Sunday, 20 April 2014

Právo: Zeman is right wing's last chance

12 December 2012

Prague, Dec 11 (CTK) - The Czech right wing, which is in a deep crisis after six years of socially insensitive reforms and its inability to combat corruption effectively, has only one chance of how to stay in power, and that is the presidential rule of Milos Zeman, Jan Keller writes in daily Pravo yesterday.

Zeman (extra-parliamentary Party of Citizens' Rights, SPOZ) is one of the two favourites of the first Czech direct presidential election due in January.

It is irrelevant whether Zeman would present himself as a leftist, centrist or moderately rightist president because not politics but his resentment toward the current leaders of the opposition Social Democrats (CSSD), whom he led in the late 1990s and the early 2000s, would be of primary importance, Keller writes.

Zeman ran for president already ten years ago but some CSSD lawmakers did not support him in the secret parliamentary vote then, though he was the party's official candidate. Zeman left the CSSD several years ago, yet his influence on a part of its members is still strong.

As president, Zeman would support the opposition to the leadership within the CSSD. He would clearly indicate that he disrespects politicians such as the party's chairman Bohuslav Sobotka and deputy chairman Lubomir Zaoralek, Keller says.

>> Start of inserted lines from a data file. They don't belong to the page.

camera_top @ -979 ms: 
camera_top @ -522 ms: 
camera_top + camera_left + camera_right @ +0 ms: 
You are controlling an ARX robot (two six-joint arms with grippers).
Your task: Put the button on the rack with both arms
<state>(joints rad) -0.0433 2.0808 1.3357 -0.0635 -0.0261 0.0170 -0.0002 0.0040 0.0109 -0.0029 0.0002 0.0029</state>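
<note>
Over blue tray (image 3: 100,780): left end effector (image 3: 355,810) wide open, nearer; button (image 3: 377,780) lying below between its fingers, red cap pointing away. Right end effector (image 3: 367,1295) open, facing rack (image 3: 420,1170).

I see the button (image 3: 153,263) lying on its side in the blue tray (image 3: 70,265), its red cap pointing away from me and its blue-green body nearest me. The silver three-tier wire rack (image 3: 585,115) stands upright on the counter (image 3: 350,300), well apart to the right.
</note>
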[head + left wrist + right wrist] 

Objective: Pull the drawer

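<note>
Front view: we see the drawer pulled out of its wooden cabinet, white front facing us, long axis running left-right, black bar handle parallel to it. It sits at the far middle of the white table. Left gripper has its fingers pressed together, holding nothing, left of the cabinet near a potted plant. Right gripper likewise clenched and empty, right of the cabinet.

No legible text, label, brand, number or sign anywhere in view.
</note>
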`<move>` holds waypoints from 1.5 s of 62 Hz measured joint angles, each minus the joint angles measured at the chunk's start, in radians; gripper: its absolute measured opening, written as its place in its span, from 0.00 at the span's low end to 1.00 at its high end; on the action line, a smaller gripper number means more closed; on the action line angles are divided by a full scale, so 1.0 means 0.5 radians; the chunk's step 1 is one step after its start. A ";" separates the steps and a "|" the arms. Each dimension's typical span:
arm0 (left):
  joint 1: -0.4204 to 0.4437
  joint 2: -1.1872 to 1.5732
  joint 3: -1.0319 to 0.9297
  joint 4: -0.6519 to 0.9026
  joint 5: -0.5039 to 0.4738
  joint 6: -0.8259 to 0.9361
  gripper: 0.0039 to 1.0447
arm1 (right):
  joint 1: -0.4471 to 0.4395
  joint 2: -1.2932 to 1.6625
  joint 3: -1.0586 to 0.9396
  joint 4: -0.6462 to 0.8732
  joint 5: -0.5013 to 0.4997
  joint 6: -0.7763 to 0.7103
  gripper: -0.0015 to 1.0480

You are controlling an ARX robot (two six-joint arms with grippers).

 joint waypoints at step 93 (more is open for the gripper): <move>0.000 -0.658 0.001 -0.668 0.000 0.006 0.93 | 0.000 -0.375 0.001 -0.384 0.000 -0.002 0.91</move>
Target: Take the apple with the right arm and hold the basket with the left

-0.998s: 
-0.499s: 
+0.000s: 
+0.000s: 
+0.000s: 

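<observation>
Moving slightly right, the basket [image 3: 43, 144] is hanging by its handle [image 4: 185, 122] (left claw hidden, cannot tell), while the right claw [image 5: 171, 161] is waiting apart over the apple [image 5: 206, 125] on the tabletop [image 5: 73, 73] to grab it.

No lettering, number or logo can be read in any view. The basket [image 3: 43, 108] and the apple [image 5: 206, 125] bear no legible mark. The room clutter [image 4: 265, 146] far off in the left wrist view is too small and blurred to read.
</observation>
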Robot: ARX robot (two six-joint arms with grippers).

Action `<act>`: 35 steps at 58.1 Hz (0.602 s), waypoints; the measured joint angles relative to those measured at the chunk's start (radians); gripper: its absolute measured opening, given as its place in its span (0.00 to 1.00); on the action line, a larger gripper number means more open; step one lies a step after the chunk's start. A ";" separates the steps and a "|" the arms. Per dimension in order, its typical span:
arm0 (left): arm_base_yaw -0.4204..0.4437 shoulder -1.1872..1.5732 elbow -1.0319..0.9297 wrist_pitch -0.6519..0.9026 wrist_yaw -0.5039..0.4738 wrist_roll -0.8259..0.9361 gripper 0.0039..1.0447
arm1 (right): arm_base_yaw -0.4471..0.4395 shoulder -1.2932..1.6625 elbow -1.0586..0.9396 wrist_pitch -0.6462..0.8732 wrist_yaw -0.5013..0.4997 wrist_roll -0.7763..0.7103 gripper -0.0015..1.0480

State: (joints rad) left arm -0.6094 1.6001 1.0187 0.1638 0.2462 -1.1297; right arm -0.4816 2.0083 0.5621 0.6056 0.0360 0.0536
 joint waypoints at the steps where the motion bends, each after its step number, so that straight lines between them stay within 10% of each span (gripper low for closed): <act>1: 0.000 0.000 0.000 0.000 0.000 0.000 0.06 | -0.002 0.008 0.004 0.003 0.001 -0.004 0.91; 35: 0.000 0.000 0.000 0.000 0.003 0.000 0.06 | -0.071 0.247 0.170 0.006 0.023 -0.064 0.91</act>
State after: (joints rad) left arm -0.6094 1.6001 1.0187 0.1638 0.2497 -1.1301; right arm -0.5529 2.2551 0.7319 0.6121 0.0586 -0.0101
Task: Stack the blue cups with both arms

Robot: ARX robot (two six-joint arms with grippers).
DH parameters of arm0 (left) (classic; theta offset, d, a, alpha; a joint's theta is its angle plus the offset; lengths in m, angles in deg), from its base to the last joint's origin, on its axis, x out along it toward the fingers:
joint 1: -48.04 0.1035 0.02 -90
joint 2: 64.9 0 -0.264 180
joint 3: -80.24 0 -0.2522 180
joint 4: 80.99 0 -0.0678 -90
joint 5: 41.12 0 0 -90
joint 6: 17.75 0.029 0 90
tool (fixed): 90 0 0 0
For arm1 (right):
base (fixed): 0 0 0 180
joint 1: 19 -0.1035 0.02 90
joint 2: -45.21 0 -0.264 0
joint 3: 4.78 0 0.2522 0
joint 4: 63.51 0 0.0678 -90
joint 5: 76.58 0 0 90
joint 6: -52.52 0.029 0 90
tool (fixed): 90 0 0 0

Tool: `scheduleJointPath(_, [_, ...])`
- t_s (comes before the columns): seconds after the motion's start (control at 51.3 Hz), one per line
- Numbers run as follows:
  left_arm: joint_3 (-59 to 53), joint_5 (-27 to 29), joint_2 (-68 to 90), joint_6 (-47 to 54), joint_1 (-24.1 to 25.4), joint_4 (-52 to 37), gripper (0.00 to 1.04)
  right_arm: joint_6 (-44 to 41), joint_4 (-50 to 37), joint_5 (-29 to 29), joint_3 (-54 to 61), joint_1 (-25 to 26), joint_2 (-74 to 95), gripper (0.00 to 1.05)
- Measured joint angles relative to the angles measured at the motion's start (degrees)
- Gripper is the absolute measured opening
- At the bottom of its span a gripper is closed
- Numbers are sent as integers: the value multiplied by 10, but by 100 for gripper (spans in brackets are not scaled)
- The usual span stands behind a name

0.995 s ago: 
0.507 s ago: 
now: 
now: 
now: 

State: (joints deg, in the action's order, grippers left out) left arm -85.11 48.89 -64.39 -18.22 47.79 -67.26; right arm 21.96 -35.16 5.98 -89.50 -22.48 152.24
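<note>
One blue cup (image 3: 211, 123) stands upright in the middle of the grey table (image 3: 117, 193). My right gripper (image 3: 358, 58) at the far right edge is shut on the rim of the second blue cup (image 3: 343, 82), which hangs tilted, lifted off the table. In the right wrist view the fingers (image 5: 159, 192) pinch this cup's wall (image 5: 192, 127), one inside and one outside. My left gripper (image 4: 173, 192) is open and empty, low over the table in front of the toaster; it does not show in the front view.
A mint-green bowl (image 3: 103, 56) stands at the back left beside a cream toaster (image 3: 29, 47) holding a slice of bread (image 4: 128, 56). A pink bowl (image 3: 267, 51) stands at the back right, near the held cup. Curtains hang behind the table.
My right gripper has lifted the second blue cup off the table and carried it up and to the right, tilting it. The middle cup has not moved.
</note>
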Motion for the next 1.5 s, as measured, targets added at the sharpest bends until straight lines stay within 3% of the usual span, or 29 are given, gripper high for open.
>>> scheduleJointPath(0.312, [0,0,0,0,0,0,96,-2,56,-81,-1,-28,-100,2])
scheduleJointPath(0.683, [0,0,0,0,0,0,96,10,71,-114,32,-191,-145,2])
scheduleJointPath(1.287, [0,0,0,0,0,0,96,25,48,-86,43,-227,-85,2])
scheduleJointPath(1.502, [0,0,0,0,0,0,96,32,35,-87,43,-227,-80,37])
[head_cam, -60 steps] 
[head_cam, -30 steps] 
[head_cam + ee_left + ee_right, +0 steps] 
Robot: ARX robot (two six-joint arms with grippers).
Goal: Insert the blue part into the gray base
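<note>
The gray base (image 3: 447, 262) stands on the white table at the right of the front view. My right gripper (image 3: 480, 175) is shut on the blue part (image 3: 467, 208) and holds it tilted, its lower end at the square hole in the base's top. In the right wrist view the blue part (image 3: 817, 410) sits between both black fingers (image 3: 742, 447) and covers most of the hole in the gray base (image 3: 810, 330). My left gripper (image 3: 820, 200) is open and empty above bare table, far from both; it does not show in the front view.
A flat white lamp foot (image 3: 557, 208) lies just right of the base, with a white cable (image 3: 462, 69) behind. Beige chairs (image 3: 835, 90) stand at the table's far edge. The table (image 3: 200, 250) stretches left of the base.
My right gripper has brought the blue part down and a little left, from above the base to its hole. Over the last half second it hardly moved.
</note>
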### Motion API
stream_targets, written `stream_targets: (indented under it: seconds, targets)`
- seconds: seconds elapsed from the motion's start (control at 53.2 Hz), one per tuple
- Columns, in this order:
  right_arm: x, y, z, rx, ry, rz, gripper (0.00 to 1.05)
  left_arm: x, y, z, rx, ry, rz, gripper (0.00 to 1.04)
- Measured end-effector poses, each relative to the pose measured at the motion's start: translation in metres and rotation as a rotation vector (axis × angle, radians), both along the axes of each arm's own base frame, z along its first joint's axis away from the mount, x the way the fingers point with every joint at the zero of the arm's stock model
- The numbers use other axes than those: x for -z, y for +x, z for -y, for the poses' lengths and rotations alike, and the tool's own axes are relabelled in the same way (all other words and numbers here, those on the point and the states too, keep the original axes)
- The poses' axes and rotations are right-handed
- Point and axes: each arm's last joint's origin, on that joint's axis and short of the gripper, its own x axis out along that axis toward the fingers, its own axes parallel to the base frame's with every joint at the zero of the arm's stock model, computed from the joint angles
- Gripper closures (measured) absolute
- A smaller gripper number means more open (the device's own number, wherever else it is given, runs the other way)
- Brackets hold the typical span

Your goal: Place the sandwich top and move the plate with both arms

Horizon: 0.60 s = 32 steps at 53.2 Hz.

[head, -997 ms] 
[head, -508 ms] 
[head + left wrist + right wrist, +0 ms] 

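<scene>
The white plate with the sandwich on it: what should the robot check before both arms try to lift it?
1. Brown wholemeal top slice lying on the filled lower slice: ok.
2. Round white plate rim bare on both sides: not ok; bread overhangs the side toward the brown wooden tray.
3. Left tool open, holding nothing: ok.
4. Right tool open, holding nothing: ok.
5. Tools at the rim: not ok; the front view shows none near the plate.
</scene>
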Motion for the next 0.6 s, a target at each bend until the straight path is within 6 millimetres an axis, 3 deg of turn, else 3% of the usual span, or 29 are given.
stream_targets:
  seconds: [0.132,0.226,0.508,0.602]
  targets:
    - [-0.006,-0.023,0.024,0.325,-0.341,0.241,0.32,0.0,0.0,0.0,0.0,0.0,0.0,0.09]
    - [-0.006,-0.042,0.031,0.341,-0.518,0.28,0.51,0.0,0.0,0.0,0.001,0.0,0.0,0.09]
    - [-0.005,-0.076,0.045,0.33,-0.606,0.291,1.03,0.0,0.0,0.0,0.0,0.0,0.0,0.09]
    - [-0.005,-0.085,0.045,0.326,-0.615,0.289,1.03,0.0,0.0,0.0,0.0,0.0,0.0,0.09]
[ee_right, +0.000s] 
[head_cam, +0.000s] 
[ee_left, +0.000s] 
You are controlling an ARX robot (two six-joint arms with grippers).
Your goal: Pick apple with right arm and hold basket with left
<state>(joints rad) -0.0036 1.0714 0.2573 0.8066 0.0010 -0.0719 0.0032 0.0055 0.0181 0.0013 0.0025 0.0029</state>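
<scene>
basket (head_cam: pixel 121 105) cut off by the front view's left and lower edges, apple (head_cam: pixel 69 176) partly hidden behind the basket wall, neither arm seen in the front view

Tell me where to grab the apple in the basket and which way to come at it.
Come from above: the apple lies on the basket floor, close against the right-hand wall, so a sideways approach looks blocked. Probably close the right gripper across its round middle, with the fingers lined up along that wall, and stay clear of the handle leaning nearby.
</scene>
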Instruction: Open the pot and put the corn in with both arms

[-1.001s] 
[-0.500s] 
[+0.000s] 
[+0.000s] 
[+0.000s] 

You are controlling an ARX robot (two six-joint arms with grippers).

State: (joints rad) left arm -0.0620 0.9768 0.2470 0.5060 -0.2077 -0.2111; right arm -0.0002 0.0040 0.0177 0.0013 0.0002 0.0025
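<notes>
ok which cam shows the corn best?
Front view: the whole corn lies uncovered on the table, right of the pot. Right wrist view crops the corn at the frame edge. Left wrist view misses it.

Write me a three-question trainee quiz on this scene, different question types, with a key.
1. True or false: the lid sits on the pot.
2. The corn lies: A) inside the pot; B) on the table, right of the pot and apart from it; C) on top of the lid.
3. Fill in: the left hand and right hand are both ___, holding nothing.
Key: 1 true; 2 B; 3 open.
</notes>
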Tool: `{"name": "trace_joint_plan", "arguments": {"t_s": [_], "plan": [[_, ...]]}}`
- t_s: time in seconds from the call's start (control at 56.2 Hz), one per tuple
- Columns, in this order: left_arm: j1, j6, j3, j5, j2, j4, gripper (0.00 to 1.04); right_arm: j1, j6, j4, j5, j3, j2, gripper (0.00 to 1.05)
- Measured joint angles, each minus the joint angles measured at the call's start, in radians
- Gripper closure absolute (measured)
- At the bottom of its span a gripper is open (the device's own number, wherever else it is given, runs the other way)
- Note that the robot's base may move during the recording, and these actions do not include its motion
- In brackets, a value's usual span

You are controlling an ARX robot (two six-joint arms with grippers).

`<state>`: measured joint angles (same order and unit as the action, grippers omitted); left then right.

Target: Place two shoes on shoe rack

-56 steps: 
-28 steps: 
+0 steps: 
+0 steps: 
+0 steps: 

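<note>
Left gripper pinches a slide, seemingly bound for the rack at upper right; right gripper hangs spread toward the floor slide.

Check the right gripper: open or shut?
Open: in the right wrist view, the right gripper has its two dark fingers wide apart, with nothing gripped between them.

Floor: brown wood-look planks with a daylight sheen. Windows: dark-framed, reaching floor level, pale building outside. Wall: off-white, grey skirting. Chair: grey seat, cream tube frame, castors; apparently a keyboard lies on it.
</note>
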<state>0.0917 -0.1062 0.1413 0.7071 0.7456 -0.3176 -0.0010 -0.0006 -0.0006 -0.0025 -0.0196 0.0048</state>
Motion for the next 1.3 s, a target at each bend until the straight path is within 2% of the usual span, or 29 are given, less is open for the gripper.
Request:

It would be only a question of time when a platform of politicians from Zeman's era would be established among the Social Democrats, he notes.

This platform would then keep on saying that the democratic left wing cannot discredit itself by a government alliance with the Communists (KSCM). It would distance itself from Sobotka's socialists and seek new partners, mainly the SPOZ but also the Christian Democrats (KDU-CSL) and some right-wing party, Keller writes.

He says Zeman would then declare that as a democratic statesman he is prepared to appoint a government of the platform with any democratic party, including the party that would develop the legacy of outgoing President Vaclav Klaus.

He adds that media would then agree that this would be the only way to maintain the necessary reforms, without which the Czechs would have allegedly followed the Greek path.

The Communists, most of whom would have supported Zeman's presidential bid, would gain more votes in the elections than all rightist parties together, but they would remain in the opposition, same as Sobotka's Social Democrats. The government would again be controlled by the right wing, even though no right-wing party would win over 10 or 12 percent of the vote, Keller concludes.